Sunday, March 27, 2011

I am a woman with too much history: two updates, both pertaining to men

But what a fabulous hat
for that special occasion!

"The happiest women, like the happiest nations, have no history." George Eliot, The Mill on the Floss, 1860.


I got plenty of history.

1. Had my date with Parenthetical Man: http://tinyurl.com/46419ua. Parenthetical Man is very nice: a good kind of "nice" tho I was hoping for, maybe, "swell" or "debonair," words that should convey the extent of my experience with men. His hands were very sweaty--half-wrung out sponge sort of sweaty--and there was some hair in the ears, but he did make me laugh. I will post more about this soon.

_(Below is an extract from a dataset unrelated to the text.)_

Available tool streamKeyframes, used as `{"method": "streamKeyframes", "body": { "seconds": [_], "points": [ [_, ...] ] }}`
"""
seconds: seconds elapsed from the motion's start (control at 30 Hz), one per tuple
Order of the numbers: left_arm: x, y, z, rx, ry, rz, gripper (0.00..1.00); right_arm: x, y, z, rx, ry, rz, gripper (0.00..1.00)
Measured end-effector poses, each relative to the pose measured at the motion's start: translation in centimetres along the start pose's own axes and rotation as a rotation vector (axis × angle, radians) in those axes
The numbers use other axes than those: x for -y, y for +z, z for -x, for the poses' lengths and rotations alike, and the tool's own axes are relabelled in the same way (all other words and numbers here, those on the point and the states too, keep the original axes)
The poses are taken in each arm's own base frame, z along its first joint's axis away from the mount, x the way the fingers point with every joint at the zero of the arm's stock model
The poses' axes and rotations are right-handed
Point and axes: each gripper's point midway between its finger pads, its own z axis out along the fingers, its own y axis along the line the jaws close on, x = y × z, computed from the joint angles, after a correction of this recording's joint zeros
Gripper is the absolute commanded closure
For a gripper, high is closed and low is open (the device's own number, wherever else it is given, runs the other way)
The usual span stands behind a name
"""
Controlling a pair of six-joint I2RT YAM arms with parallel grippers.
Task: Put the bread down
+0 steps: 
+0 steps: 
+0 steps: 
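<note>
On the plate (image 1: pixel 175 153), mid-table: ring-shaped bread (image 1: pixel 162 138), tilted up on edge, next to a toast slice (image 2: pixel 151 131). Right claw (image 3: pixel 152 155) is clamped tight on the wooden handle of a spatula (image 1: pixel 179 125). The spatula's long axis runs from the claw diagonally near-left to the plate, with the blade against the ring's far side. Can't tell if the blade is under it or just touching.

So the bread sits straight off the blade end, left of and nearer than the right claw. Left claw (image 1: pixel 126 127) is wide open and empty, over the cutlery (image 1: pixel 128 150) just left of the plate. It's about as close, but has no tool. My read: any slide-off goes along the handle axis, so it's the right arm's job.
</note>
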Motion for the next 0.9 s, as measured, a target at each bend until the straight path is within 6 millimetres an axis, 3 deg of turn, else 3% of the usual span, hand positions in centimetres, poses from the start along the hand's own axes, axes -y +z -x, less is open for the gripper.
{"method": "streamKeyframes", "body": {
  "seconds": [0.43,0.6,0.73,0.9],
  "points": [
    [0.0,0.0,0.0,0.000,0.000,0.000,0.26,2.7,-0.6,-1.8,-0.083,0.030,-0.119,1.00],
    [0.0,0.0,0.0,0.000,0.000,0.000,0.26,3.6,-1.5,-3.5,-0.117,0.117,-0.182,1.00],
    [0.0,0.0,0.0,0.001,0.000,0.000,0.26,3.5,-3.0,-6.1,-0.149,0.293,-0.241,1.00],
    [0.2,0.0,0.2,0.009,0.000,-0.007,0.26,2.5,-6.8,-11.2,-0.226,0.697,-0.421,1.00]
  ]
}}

The problem is, I never did get around to telling him that my real name is not Mary Gordon: http://tinyurl.com/4kprd34. and when he asked about Jamie's dad [at least I did not lie about having a son], I told the spermbank story. [http://tinyurl.com/6596vjk]


Now Parenthetical Man admires me for having had the independence to get inseminated and raise my son solo. 


2.  I called the London phone number of my son's biological father four times this weekend. The first three, the woman I imagine to be his wife answered. I hung up. The last time--Saturday night--a young woman with an Eastern European accent answered. She--Ludmilla-- was the home health care worker hired to take care of Jamie's dad, a stroke victim. As I'd guessed, His wife was out for the evening. 


I weaseled information from her. She says the Pater Unfamilias [Jamie's Dad] now speaks, has some movement, and can, with her help, read and write emails. She promised to help me email him and to keep it secret from his wife. I said I was a jeweler and he was ordering a ring from me as a surprise for his wife.


I am skipping the faculty meeting Tuesday afternoon, in order to email chat with Jamie's father with Ludmilla's assistance. Jamie's father and I  have had no contact for  2 years now. And I want that tuition money I was promised. And I want that Dante Gabriel Rossetti sketch he promised me, so I can sell it, go into very early retirement, and  move to NYC and away from this frozen tundra university where I teach. All of this he promised me to buy my silence  when Jamie was the offspring of our affair: http://tinyurl.com/6596vjk


And I'd like to know that the man who fathered my son and who, many, years ago sketched a 26 year old me in languourous and naked poses, is okay. And, while imperfect, at least honorable. A man of his word. I'd like to know that much at least.





Sunday, March 20, 2011

why I only golfed seven times: a digression

I think this says it all.
For the moment, I'm too overwhelmed  to continue with a serial account of my labyrinthine life of evasions and lies: time for a digression.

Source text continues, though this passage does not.